How was North Korea able to pull this off? "It may be perplexing and counterintuitive to see the United States . . . . described as a major backer of the North Korean state. Yet this is now in fact the case. . . . In the 1996-2002 period, Washington awarded Pyongyang just over $1 billion in food aid, concessional fuel oil, and medical supplies. . . . We can never know what would have happened if the United States and her allies in Asia and Europe had refrained from underwriting the survival of the North Korean state in the late 1990s and the early years of the present decade. . . . What we know—or think we know—is that the DPRK was failing economically in the mid-1990s. But in the late 1990s and early years of the current decade the prospect of 'economic collapse' was diminished materially by an upsurge in provisions of goods from abroad—goods that were financed in considerable measure by new flows of Western foreign aid.

"What thus seems beyond dispute is that the upsurge of Western aid for the DPRK under 'Sunshine' and 'engagement' policy played a role—possibly an instrumental role—in reducing the risk of economic collapse and increasing the odds of survival for the North Korean state." "The Persistence of North Korea," Nicholas Eberstadt, Policy Review, October and November 2004.
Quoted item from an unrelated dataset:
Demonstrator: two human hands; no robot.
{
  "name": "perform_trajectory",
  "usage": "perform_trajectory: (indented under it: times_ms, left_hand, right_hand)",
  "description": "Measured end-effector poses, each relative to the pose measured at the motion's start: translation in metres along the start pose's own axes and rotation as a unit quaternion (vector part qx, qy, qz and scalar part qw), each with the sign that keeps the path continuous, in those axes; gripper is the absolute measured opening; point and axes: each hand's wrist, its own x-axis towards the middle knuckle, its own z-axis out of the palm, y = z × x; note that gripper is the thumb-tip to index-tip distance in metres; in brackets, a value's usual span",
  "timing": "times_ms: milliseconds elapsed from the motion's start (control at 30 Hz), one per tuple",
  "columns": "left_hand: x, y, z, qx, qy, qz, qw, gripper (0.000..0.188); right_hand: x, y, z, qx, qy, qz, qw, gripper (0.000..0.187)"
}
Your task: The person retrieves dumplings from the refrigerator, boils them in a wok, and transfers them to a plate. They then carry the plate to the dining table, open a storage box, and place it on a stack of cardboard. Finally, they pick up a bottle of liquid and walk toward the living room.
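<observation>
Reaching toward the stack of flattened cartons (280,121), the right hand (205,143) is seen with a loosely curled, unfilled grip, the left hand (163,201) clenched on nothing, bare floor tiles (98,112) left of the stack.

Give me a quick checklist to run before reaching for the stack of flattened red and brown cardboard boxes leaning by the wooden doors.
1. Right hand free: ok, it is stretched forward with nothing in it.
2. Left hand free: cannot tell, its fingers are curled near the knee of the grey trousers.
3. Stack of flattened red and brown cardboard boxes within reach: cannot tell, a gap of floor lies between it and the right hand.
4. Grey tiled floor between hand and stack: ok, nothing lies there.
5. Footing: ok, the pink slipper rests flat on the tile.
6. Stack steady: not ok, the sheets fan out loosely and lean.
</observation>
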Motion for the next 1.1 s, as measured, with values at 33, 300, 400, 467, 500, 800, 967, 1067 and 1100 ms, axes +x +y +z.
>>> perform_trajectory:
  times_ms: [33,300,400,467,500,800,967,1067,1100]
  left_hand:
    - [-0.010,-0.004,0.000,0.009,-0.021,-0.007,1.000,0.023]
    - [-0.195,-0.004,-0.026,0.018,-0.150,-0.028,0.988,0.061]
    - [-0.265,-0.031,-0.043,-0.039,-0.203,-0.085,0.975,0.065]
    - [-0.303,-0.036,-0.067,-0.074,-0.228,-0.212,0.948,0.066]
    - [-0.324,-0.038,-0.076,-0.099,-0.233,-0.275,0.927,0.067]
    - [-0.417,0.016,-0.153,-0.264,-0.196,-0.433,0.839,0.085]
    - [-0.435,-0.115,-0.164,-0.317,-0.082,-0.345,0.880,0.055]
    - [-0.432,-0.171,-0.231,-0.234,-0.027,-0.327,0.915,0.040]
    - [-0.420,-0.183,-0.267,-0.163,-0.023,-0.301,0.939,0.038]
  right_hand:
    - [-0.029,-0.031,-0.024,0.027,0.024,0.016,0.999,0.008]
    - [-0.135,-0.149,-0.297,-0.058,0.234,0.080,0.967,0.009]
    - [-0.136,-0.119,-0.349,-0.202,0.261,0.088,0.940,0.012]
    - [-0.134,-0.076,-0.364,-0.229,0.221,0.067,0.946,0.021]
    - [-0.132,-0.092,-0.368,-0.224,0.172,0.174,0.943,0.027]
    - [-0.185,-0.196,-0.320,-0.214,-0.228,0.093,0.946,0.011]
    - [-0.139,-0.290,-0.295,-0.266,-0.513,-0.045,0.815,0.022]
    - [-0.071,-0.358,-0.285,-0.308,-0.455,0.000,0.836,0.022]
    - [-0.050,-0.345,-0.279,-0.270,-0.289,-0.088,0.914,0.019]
"[Stanley] Crouch places himself in the ranks of black conservatives, like John McWhorter, who denounce the cancer of barbarism growing in black popular culture. He is vocally disgusted by hip-hop music's 'neo-Sambo … mugging or scowling' with 'gold teeth, drop-down pants, and tasteless jewelry.' He bravely chastises producers and 'artists' who peddle the same 'bullying, hedonistic buffoons' D. W. Griffith portrayed in Birth of a Nation. The spark and originality of Crouch's criticism—what will make it impossible to ignore him—is that he takes the customary disgust of conservative critics and goes it one better. He derides the purveyors of crudity because they are, after all, guilty, but he sees the real danger in a wider cultural trend, one more to do with 'authenticity anxiety' than race. That trend is the belief, slipped into circulation by the liberal intellectual elite, that what is most 'real' is what is most base, most closely allied to the loutish ways of the lower orders." "Authenticity Blues," Stefan Beck, The New Criterion, November 2004.
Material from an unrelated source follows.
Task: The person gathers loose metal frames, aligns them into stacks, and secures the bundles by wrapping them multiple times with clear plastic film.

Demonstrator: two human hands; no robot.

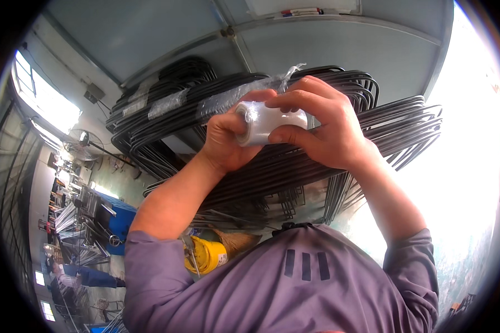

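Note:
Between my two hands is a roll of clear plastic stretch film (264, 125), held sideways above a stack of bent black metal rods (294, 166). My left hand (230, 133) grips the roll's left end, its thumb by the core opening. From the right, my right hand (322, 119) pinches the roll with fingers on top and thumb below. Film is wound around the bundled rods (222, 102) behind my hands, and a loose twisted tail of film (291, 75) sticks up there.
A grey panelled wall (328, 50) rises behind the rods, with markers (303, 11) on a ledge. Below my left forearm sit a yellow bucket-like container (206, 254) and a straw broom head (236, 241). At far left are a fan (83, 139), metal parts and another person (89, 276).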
In "Why Americans Work So Much More Than Europeans," Edward C. Prescott, co-winner of the 2004 Nobel Prize in economics, writes: "Residents of the United States work much more than do Europeans. Using labor market statistics from the Organisation for Economic Co-operation and Development (OECD), I find that Americans on a per person aged 15-64 basis work in the market sector 50 percent more than do the French. This was not always the case. In the early 1970s, Americans allocated less time to the market than did the French. The comparisons between Americans and Germans or Italians are the same. . . . The periods considered are 1970-74 and 1993-96. The later period was chosen because it is the most recent period prior to the U.S. telecommunications/dot.com boom of the late 1990s, a period when the relative size of unmeasured output was probably significantly larger than normal. . . . The relative numbers after 2000 are pretty much the same as they were in the pretechnology boom period 1993-96. I emphasize that my labor supply measure is hours worked per person aged 15-64 in the taxed market sector. The two principal margins of work effort are hours actually worked by employees and the fraction of the working-age population that works. . . . The important observation for the 1993-96 period is that labor supply (hours per person) is much higher in Japan and the United States than it is in Germany, France and Italy. Canada and the United Kingdom are in the intermediate range. Another observation is that U.S. output per person is about 40 percent higher than in the European countries, with most of the differences in output accounted for by differences in hours worked per person and not by differences in productivity, that is, in output per hour worked.